On peut également détecter un infarctus par des tests biologiques, notamment grâce à l'activité des enzymes cardiaques.
Le traitement se fait en service de réanimation à l'hôpital tout d'abord par l'utilisation de thrombolytiques (médicaments servant à dissoudre le caillot en injectant une substance qui vise à
détruire le caillot : la streptokinase). Ce médicament doit être utilisé jusqu'à 6 heures après infarctus, en effet son efficacité est d'autant plus élevée qu'il est utilisé tôt. Il semblerait
néanmoins qu'ils soit également efficace quand l'infarctus est traité tardivement.

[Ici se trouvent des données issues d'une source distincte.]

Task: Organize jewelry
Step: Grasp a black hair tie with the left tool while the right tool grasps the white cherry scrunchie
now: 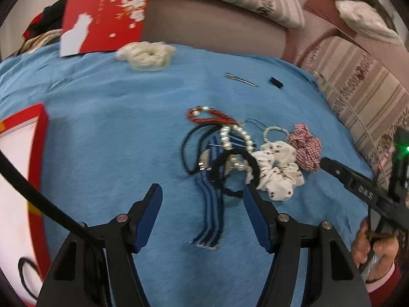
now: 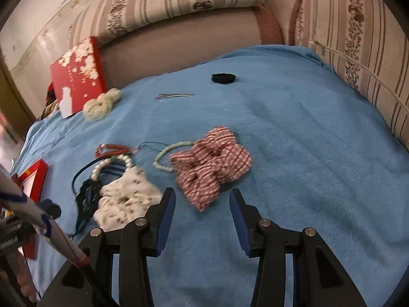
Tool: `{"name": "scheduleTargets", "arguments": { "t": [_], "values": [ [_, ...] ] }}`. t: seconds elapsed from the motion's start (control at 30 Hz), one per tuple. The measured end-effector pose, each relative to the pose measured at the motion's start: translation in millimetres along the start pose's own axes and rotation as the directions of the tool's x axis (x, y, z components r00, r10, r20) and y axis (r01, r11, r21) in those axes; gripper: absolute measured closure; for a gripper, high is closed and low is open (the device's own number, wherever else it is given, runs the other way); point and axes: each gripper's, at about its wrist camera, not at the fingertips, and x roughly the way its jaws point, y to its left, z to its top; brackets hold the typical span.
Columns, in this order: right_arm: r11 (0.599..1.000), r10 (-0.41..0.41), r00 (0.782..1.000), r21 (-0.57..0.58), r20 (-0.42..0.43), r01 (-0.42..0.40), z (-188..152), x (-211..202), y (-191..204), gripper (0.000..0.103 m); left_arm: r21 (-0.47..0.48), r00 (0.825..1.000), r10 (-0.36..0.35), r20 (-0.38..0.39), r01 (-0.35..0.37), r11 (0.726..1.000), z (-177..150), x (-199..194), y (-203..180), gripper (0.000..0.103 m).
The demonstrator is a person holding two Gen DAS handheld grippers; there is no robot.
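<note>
A pile of jewelry and hair ties lies on the blue cloth (image 1: 102,128): a red bead bracelet (image 1: 209,117), a pearl bracelet (image 1: 235,138), a blue striped strap (image 1: 209,204), a black hair tie (image 1: 237,171), a white scrunchie (image 1: 278,174) and a red checked scrunchie (image 1: 305,147). My left gripper (image 1: 203,192) is open, just short of the strap and black tie. My right gripper (image 2: 202,197) is open, just short of the red checked scrunchie (image 2: 212,163). The white scrunchie (image 2: 125,197) lies to its left.
An open red box (image 1: 41,153) lies at the left edge with a black hair tie (image 1: 25,276) inside. Its red lid (image 1: 102,18) leans at the back beside a cream scrunchie (image 1: 148,56). A metal hair clip (image 1: 241,79) and a small black item (image 1: 276,81) lie farther back. Striped sofa cushions (image 2: 358,51) border the cloth.
</note>
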Motion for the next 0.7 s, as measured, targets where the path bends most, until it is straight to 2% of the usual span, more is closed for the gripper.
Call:
{"name": "scheduleTargets", "arguments": {
  "t": [0.13, 0.27, 0.33, 0.37, 0.4, 0.47, 0.53, 0.63, 0.7],
  "values": [
    [1.000, 0.009, 1.000, 0.029, 0.009, -0.009, 2.8, 2.4, -6.8, 0.055, 0.040, 0.999, -0.043, 0.022, 0.042, 0.998, 1.5, 0.6, -15.1, 0.043],
    [0.997, 0.072, 0.997, 0.033, 0.027, -0.073, 3.5, -3.0, -4.1, 0.055, 0.115, 0.995, -0.100, 0.014, 0.098, 0.989, 0.5, 4.5, -33.0, 0.044],
    [0.993, 0.120, 0.992, 0.009, 0.032, -0.120, 2.6, -5.9, 4.7, 0.055, 0.140, 0.993, -0.116, -0.007, 0.116, 0.983, 0.3, 11.7, -39.4, 0.051],
    [0.990, 0.142, 0.989, -0.001, 0.033, -0.142, 1.9, -6.8, 8.7, 0.055, 0.155, 0.992, -0.124, -0.024, 0.127, 0.980, 0.0, 18.0, -43.2, 0.059],
    [0.986, 0.168, 0.985, -0.012, 0.030, -0.167, 1.4, -7.2, 12.6, 0.055, 0.166, 0.991, -0.131, -0.035, 0.135, 0.977, 0.0, 23.4, -46.1, 0.065],
    [0.972, 0.234, 0.972, -0.025, 0.008, -0.234, 0.3, -4.8, 21.0, 0.055, 0.181, 0.989, -0.133, -0.058, 0.142, 0.973, -0.1, 32.9, -50.0, 0.069],
    [0.955, 0.295, 0.955, -0.009, -0.028, -0.296, -0.6, 2.8, 25.6, 0.056, 0.184, 0.986, -0.148, -0.083, 0.161, 0.970, -0.9, 41.8, -50.7, 0.070],
    [0.941, 0.338, 0.939, 0.027, -0.070, -0.337, -2.2, 16.7, 27.8, 0.056, 0.190, 0.984, -0.143, -0.110, 0.162, 0.968, -2.4, 53.0, -49.9, 0.070],
    [0.941, 0.339, 0.937, 0.051, -0.087, -0.335, -1.9, 26.2, 27.5, 0.056, 0.184, 0.982, -0.141, -0.125, 0.162, 0.969, -2.6, 59.1, -47.4, 0.070]
  ]
}}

Les autres médicaments utilisés sont (liste non exhaustive) :
- Les anticoagulants, aspirine (de 160mg à 325mg/j) et les héparines surtout celles de bas poids moléculaires (HBPM).
- Les anti-agrégants plaquettaires dont certains très puissants peuvent être utilisés en urgence
- Les bêtabloquants (médicaments réduisant la tension artérielle et entraînant un ralentissement du rythme cardiaque).
- La trinitrine en injection intraveineuse.
- Les inhibiteurs de l'enzyme de conversion de l'angiotensine (IEC)
Il est généralement nécessaire d'effectuer un séjour en maison de repos parfois pendant une longue période.
Dans certains cas il est pratiqué une angioplastie transcutanée. Cette technique est uniquement utilisée pour les rétrécissements localisés et pour une obstruction partielle consiste à
introduire un ballonnet à travers la peau et à le pousser dans la circulation artérielle jusqu'aux coronaires. Le gonflement du ballon entraîne une dilatation du ballonnet et celle de l'artère
coronaire. La sonde et le ballonnet sont par la suite retirés une fois que la dilatation coronarienne a été obtenue.
La mise en place d'un stent est quelquefois nécessaire. Le stent est une sorte de ressort ou de tuteur que l'on place à l'intérieur de la coronaire, permettant à celle-ci de retrouver un
calibre presque normal.
Le pontage aortocoronarien consiste à effectuer la greffe d'un fragment de veine ou d'artère placé entre l'aorte et l'artère coronaire située après l'obstruction.